Teachers need to model legal and ethical concerns when publishing websites and classroom materials. To model properly, we need to understand this area of the law, and follow it. Copyright law can seem punitive, limiting to creativity and innovation in teachers and students. There are ways to be creative and still respect copyright laws, just like there are ways to quote Seneca or Shakespeare in a paper to avoid plagiarism.
The Electronic Frontier Foundation has a complete curriculum on teaching students a balanced approach to copyright laws at https://www.teachingcopyright.org/
Copyright laws do apply to teachers and students.
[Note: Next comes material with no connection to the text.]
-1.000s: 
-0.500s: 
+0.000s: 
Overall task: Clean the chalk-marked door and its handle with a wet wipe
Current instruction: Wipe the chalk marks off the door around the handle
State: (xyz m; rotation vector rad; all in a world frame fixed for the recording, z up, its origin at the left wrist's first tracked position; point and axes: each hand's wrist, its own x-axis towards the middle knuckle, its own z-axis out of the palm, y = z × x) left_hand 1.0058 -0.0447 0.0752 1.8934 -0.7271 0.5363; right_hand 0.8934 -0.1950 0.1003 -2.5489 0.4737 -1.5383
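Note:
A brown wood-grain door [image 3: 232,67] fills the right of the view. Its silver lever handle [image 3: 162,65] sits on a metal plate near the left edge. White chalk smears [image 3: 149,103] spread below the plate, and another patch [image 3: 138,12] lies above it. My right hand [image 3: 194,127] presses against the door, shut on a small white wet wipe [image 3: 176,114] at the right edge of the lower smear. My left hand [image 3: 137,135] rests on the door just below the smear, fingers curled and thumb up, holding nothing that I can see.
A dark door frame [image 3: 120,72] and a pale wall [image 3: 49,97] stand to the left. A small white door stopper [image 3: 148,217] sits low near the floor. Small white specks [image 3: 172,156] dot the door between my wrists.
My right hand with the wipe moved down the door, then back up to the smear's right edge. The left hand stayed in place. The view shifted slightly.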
There are a few exceptions like when the use falls under fair use, and when the work being copied is in the public domain. Don't be tricked by the term "Fair Use." Fair Use is a legal term, which means courts have written a lot of opinions on what is and is not fair use. Generally, fair use does not mean copyright laws do not apply to teachers and students just because the copying is used for educational settings.
Plagiarism is when a person lifts another's work and claims it as their own, without attribution. Teachers are used to teaching students about plagiarism and how to avoid it in student writing and productions. Teachers teach how strong writers can use direct quotations to strengthen a paper. This is the concept of attribution.
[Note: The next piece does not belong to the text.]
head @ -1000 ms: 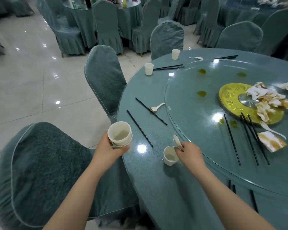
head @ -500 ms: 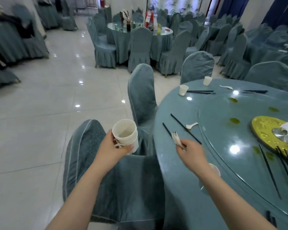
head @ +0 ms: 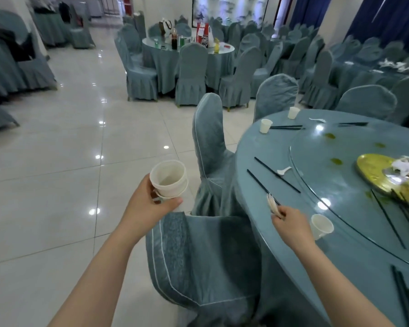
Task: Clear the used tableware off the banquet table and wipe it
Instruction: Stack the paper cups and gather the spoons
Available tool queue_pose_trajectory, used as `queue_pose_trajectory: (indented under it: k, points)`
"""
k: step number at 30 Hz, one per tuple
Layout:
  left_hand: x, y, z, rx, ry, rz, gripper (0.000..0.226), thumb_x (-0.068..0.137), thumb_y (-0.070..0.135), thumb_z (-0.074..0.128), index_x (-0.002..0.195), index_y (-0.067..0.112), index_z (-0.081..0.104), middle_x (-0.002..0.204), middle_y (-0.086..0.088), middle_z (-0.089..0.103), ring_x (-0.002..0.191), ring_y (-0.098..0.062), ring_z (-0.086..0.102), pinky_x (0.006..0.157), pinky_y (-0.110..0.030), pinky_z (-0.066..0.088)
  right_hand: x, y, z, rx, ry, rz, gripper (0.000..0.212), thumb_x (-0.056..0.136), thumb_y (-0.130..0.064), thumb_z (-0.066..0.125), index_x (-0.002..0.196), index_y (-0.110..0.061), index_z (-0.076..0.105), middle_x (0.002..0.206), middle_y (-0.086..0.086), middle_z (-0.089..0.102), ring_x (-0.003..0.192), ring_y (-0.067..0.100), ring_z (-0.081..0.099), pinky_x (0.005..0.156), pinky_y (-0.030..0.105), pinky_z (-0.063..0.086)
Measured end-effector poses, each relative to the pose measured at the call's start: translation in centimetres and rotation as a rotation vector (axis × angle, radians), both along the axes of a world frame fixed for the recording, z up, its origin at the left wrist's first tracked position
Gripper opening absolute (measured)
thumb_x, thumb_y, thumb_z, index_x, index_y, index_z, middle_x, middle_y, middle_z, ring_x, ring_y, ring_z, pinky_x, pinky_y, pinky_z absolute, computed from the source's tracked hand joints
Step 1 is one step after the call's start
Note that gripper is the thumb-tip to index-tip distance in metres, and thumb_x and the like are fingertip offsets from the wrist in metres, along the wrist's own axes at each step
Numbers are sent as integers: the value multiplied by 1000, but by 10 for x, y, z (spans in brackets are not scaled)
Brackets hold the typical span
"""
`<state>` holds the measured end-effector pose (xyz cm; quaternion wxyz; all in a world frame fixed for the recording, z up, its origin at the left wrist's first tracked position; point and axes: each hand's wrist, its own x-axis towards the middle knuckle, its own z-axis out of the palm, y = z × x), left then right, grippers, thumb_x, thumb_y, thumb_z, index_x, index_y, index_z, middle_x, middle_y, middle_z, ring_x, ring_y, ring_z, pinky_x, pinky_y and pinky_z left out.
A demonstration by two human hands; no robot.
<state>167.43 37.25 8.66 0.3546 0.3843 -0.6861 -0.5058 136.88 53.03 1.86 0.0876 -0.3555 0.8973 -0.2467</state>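
Nearest, a chair [head: 198, 256] draped in blue-grey cloth stands against the near-left edge of the round bench [head: 257, 147]. Above that chair the left hand [head: 149, 204] grips a stack of white cups [head: 169, 181], fingers curled round the lower cup, held out over the floor clear of the bench. The right hand [head: 291, 223] hovers over the bench's left edge and pinches a few white plastic spoons [head: 273, 205], their bowls pointing up and away. Just right of that hand a single white cup [head: 321, 226] sits on the bench beside the rim of the glass turntable [head: 340, 185]. Beyond the hand two black chopsticks [head: 276, 174] lie apart on the bench, with a white spoon [head: 284, 170] next to the farther one. On the turntable a yellow plate [head: 373, 171] carries crumpled napkins and scraps, more chopsticks leaning at its near side. At the bench's far-left edge stand two more white cups [head: 266, 125], one beside a pair of chopsticks. A second covered chair [head: 210, 142] stands at the left edge
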Motion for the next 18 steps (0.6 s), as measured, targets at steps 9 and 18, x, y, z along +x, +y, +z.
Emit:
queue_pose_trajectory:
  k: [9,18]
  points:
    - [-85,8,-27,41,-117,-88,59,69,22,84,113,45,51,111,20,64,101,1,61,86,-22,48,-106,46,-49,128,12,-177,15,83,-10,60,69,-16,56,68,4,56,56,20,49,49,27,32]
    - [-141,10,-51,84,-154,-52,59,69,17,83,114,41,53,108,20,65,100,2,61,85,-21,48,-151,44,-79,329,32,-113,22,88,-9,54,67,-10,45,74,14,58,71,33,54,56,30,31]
Fair Use means a person can legally uses a piece of a copyrighted work. Not all works are copyrighted and that confuses teachers and students alike. There are four main factors courts look at when they judge one use a "fair use" and another use as "a copyright violation" -- purpose, nature, amount, effect on value.
Not all works are copyrighted and that confuses teachers and students alike. First, copyrights do not last forever. Second, copyright holders might want to put a work into the public domain. Works in the public domain should still be attributed to avoid plagiarism.
I am a teacher and a lawyer. As such, I felt it important to remind the reader that this is not legal advice. This content does not create any client-attorney relationship. This information is my opinion only, and may or may not reflect the opinion of any of my employers, including but not limited to my school employer, Dekalb County School District ("DCSD").